WHAT IS NEEDED: All of the data, word for word and free of pictures, is the expected result.
——
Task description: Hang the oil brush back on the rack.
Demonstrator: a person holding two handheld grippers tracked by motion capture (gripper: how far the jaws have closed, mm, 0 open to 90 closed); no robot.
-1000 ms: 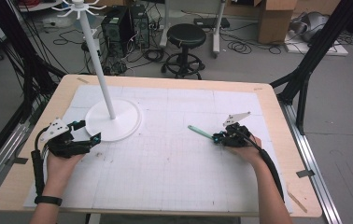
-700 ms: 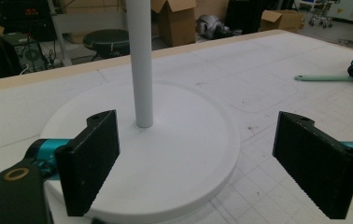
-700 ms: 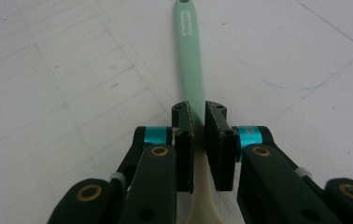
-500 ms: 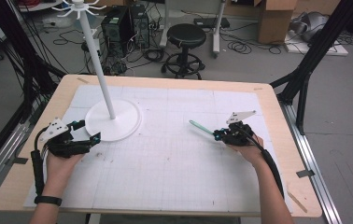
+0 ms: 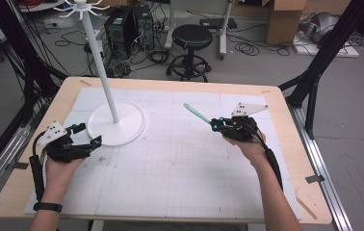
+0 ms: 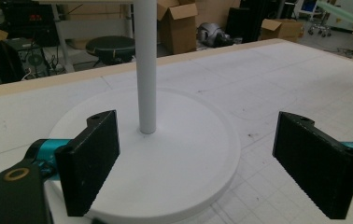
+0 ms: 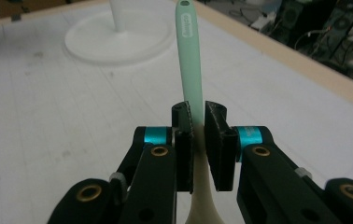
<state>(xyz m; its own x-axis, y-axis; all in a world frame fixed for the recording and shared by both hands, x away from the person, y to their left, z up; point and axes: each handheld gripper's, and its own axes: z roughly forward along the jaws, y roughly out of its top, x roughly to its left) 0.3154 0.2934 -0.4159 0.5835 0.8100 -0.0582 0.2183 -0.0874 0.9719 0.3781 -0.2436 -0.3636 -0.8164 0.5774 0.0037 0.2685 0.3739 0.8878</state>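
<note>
A utensil [image 5: 197,113] with a mint-green handle and a cream lower part is clamped in my right gripper [image 5: 214,124], handle pointing up and away to the left, off the mat. In the right gripper view the pads [image 7: 185,140] press on the utensil [image 7: 189,56] where green meets cream. My left gripper [image 5: 88,134] rests at the left, open, facing the round base [image 5: 122,126] of a white stand. In the left gripper view the pole [image 6: 145,70] rises between the spread jaws of that gripper [image 6: 207,163], and nothing is between them.
A white gridded mat [image 5: 180,163] covers the wooden table [image 5: 286,103]. The stand's pole [image 5: 104,77] ends in a ring of hooks [image 5: 81,7]. Behind the table are a black stool [image 5: 192,36], computer cases, cardboard boxes and loose cables on the floor.
My right gripper has risen and moved slightly away with the utensil in it, the handle now tilted higher. The left gripper has stayed in place.
</note>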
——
RESPONSE TO THIS TASK:
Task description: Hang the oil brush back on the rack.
Demonstrator: a person holding two handheld grippers tracked by motion capture (gripper: how far the jaws have closed, mm, 0 open to 90 closed); no robot.
-1000 ms: 
-700 ms: 
-700 ms: 
-500 ms: 
+0 ms: 
+0 ms: 
+0 ms: 
<state>(xyz m; its own x-axis, y-axis; all in a world frame fixed for the recording and shared by both hands, x away from the person, y to their left, z up; point and axes: each handheld gripper's, and its own axes: z roughly forward along the jaws, y roughly out of its top, x roughly to its left) 0.3154 0.2934 -0.4159 0.5835 0.8100 -0.0582 0.2183 -0.0874 0.9719 0.3781 -0.2436 -0.3636 -0.8164 0.5774 0.0037 0.2685 0.3739 0.8878</state>
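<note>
A utensil [image 5: 197,113] with a mint-green handle and a cream lower part is clamped in my right gripper [image 5: 214,124], handle pointing up and away to the left, off the mat. In the right gripper view the pads [image 7: 185,140] press on the utensil [image 7: 189,56] where green meets cream. My left gripper [image 5: 88,134] rests at the left, open, facing the round base [image 5: 122,126] of a white stand. In the left gripper view the pole [image 6: 145,70] rises between the spread jaws of that gripper [image 6: 207,163], and nothing is between them.
A white gridded mat [image 5: 180,163] covers the wooden table [image 5: 286,103]. The stand's pole [image 5: 104,77] ends in a ring of hooks [image 5: 81,7]. Behind the table are a black stool [image 5: 192,36], computer cases, cardboard boxes and loose cables on the floor.
My right gripper has risen and moved slightly away with the utensil in it, the handle now tilted higher. The left gripper has stayed in place.
</note>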

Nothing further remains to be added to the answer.